— А на сколько растянется эта психологическая революция — лет на сто?
— Не знаю, Леночка. Подсчеты в этих делах — штука относительная. Важно, что она совершается — пока еще подспудно, в глубине, но она идет, и многие, очень многие наши неполадки и драмы здесь находят истоки, в переплетении старых и новых чувств, в нашей особой психике — переломной, переходной… Каждый стоит того, чего он стоит, в больших потрясениях выясняется, кто чего стоит. И, возвращаясь к теме нашего разговора, — любовь это одно из потрясений, в любви человек виден, как в разрезе.
Лена сказала, смеясь:
— Когда мне будут объясняться в любви, я постараюсь определить, насколько объяснение улучшило моего возлюбленного и приблизило ли оно наступление коммунизма. До сих пор объяснения приближали только состояние брака, но, как я теперь понимаю, этого недостаточно.
— Не шутите! — проговорил старик, остывая. — Этим не надо шутить.
Он преследовал и более практическую цель в своих рассуждениях. Лена убедилась, что Чударыч не забыл, с чего началась беседа.
— Верьте Георгию, — сказал он. — Хороший он человек.
2
У Курганова с Усольцевым с давних лет установилось своеобразное разделение труда. Оно не всегда отвечало букве штатного расписания должностей, зато соответствовало их характерам. Курганов, начальник строительства, обязан был заниматься всем — от материально-технического снабжения строительных объектов до быта своих рабочих. Половину своих обязанностей, все, что относилось к жизни людей, в том числе и подбор кадров, он передоверил Усольцеву: сам он лучше разбирался в технике, Усольцев — в душах. Когда к Курганову являлся начальник отдела кадров с новыми назначениями, Курганов махал на него рукой: «К Усольцеву, пусть вперед он посмотрит!» Все знали: если на бюро парткома заслушиваются доклады начальников цехов и прорабов о ходе строительства, то заседание будет в кабинете Курганова, а если начальник стройки вызывает по делам быта и перемещения людей, то идти надо не к нему, а в партком, там и он будет. Усольцев не был его заместителем, они просто в две головы тащили один воз.
Курганов иногда подшучивал над сложившимися у них необычными взаимоотношениями:
— Как там у тебя на стройке — людей хватает? Что до меня, то стараюсь заменить их машинами — скоро останешься без работы.

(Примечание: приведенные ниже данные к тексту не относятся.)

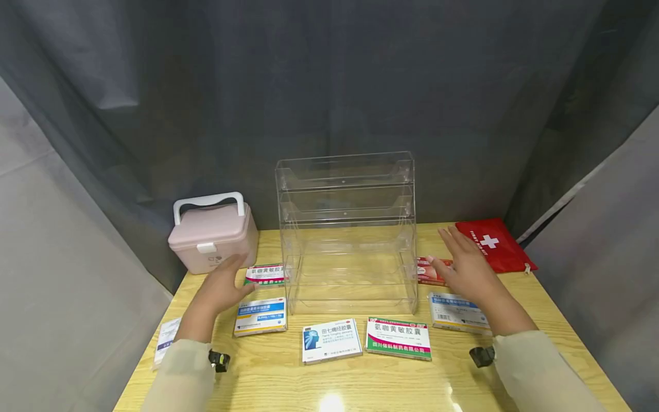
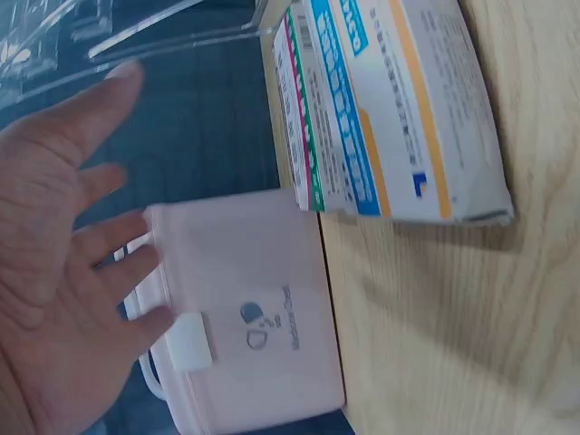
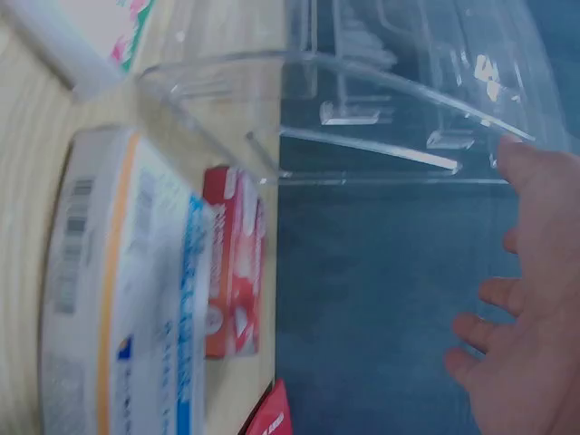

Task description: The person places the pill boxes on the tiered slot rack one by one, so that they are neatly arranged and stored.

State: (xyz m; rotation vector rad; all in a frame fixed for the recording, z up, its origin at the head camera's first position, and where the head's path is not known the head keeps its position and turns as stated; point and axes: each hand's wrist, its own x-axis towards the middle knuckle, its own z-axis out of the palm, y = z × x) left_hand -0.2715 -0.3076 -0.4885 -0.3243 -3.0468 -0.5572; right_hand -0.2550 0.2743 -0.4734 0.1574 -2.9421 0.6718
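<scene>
A clear acrylic display rack with stepped tiers stands mid-table. My left hand is held above the table left of the rack, fingers spread and holding nothing. Near it are a blue-and-white medicine box, a green-and-magenta medicine box partly behind the rack, and a pink medicine chest. On the rack's right, my right hand hovers with its fingers extended, also holding nothing. Around it lie a red medicine box, another blue-and-white box and a red first aid pouch.
In front of the rack lie a white medicine box with a blue head picture and a green-and-white medicine box. A white packet is partly hidden by the left forearm. Dark curtain hangs behind the wooden table.
</scene>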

— Всех не заменишь, — отвечал Усольцев. — Один наладчик останется, тоже будет мне работа.
В эту зиму Курганов два раза улетал в Москву, отстаивая повышенный план будущего года. Дело это оказалось не простым. Госплан осаждали претензиями края, области и республики, даже созданных благодаря перевыполнению годовой программы огромных средств не хватало, чтоб удовлетворить все запросы.
На второй год Рудному ассигновали почти двести миллионов рублей — в четыре раза больше, чем они освоили в первом году. Курганов повеселел. Он знал теперь, что трудности легкой жизни, так тревожившие его с Усольцевым, больше не повторятся. Будет по-настоящему трудно — с каждым днем все ближе подвигалась напряженная, клокочущая жизнь, дни без отдыха, ночи без сна, то, к чему привык и без чего тосковал Курганов.
Усольцев, со своей стороны, не давал поселку впасть в зимнюю спячку. Он знал, что люди, которым некуда девать свое время, все равно убьют его, но убьют пусто и скверно — на пьянку, на карты, на ссоры. Он часто заходил в бараки, еще чаще бывал в клубе. Там все вечера было полно — играли в шахматы, слушали лекции, танцевали, смотрели кино. На прежних стройках Усольцев выбирался в кино не чаще раза в квартал, ныне не пропускал ни одной картины. Он преследовал все ту же цель — изучал малознакомый молодой народ, нынешних своих рабочих. Иногда ему казалось, что он полностью в них разобрался, иногда одолевали сомнения — нет, далеко не все ясно, своеобразные, в общем люди.
Однажды он заглянул в комнату Внуковых. Саша и Виталий одетые валялись на кроватях, уныло отдыхая. Усольцев помнил, что эти два парня недавно затевали волынку. О Виталии потом напечатали хорошую заметку в газете. О Саше не было слышно ни хорошего, ни плохого. Усольцев поинтересовался, почему они не в клубе.